5.2. Mobile Phone Feature Data Denoising Based on the Improved DPCA

The original speed feature dataset of mobile phones extracted from 12:00 a.m. to 12:05 a.m. on 5 October 2015, on the No. 6 section of the Shanghai–Nanjing Expressway in the Nanjing–Shanghai direction is used as an example, and the distribution of data points is shown in Figure 7.
The correlation between the truncation distance d c and the overall entropy of the corresponding “data field” obtained through denoising calculations is illustrated in Figure 8. This figure demonstrates that as the truncation distance increases, the system entropy value of the “data field” exhibits a trend of first decreasing and then increasing. In other words, the system entropy value has a minimum value. Specifically, the truncation distance corresponding to the minimum entropy value is the optimal truncation distance d c following the scatter plot distribution characteristics of the dataset. The optimal truncation distance obtained through this scatter dataset is 5.14.
The local density ρ and high-density distance δ of each data point is calculated with the optimal truncation distance. Furthermore, the clustering center weights γ are computed. The resulting 2D decision graph is presented in Figure 8b. It can be observed from the figure that data point 436 has both a high local density and a high-density distance.
With respect to the change in clustering center weights, the top five data points in terms of clustering center weights are 436, 494, 232, 167, and 335, corresponding to speed feature values of 64 km/h, 32 km/h, 60 km/h, 26 km/h, and 107 km/h, respectively. The clustering center selection principle proposed in this paper reflects that the distance between each center point should be greater than the predetermined distance parameter. Therefore, the final clustering center selection consists of three data points with the identifiers 436, 494, and 335.
The clustering results are rendered in Figure 9, where the red, pink, and blue data points denote the clusters formed by data points with speed values of 107 km/h, 64 km/h, and 32 km/h, respectively. The speed values of the data points in the cluster formed by the data point with a speed value of 64 km/h are closest to the radar reference speed value, suggesting a high probability of being valid data points.
After a comprehensive evaluation of Score R of the above data clusters was performed, the speed value of the clustering center was determined to be 64 km/h. The resulting speed feature value for this data slice was 64, and the mobile device feature value was 362.

Denoising Effect Analysis

Figure 10 and Figure 11 compare the speed feature values of mobile phones before and after denoising with the measured radar speed, respectively.
The analysis of the speed scatter plot reveals that in the low-speed section with the radar speed of 20 km/h to 45 km/h and the high-speed section with the radar speed of 70 km/h to 90 km/h, the denoised speed feature values of mobile phones corresponding to the same radar speed fluctuate within a smaller range.

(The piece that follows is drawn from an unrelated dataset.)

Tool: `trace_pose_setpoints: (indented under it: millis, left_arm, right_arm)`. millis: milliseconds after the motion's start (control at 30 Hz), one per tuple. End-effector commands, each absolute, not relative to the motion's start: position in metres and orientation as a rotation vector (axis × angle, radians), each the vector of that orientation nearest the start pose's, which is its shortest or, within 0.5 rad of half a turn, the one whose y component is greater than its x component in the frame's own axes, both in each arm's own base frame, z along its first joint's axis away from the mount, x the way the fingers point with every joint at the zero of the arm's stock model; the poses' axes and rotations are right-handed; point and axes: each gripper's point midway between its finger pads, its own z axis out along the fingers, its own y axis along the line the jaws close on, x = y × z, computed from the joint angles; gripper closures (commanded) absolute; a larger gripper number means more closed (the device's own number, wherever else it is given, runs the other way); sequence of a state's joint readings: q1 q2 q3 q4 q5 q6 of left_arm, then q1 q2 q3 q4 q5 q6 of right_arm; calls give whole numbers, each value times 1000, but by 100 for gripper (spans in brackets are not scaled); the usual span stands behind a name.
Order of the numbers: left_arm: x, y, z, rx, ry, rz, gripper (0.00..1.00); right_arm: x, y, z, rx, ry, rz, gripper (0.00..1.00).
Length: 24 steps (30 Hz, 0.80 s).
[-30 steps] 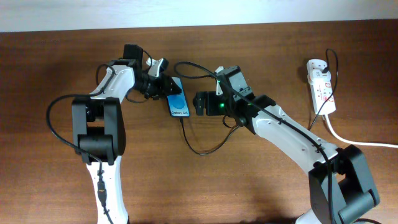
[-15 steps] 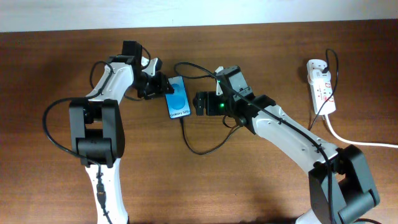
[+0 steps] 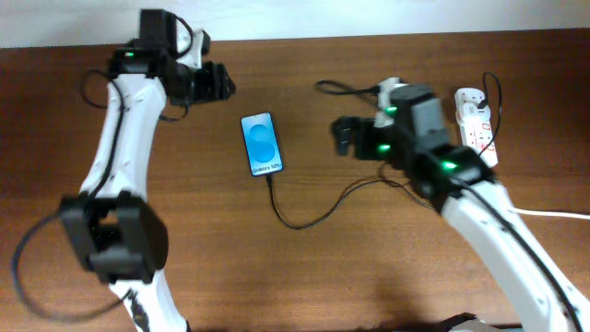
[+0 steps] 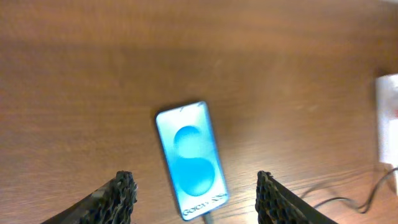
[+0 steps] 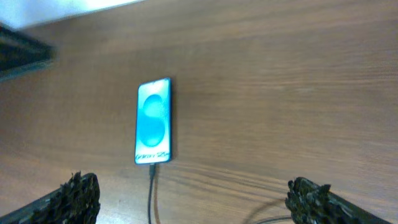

In addition, in the scatter mapping plot after denoising, the scatter points are more likely to be distributed along either side of the 45-degree straight line, which is also more beneficial to the subsequent parameter learning of neural network models.
Figure 12 compares the quantity feature values of mobile phones before and after denoising with the corresponding radar-measured traffic, respectively.
The calculation demonstrates that the mean ratio of the mobile quantity feature value to the corresponding measured radar flow decreased from 2.78 before denoising to 0.95, and the variance of the ratio decreased from 3.32 to 0.36. After denoising, the ratio between the mobile quantity feature value and the corresponding flow was closer to 1.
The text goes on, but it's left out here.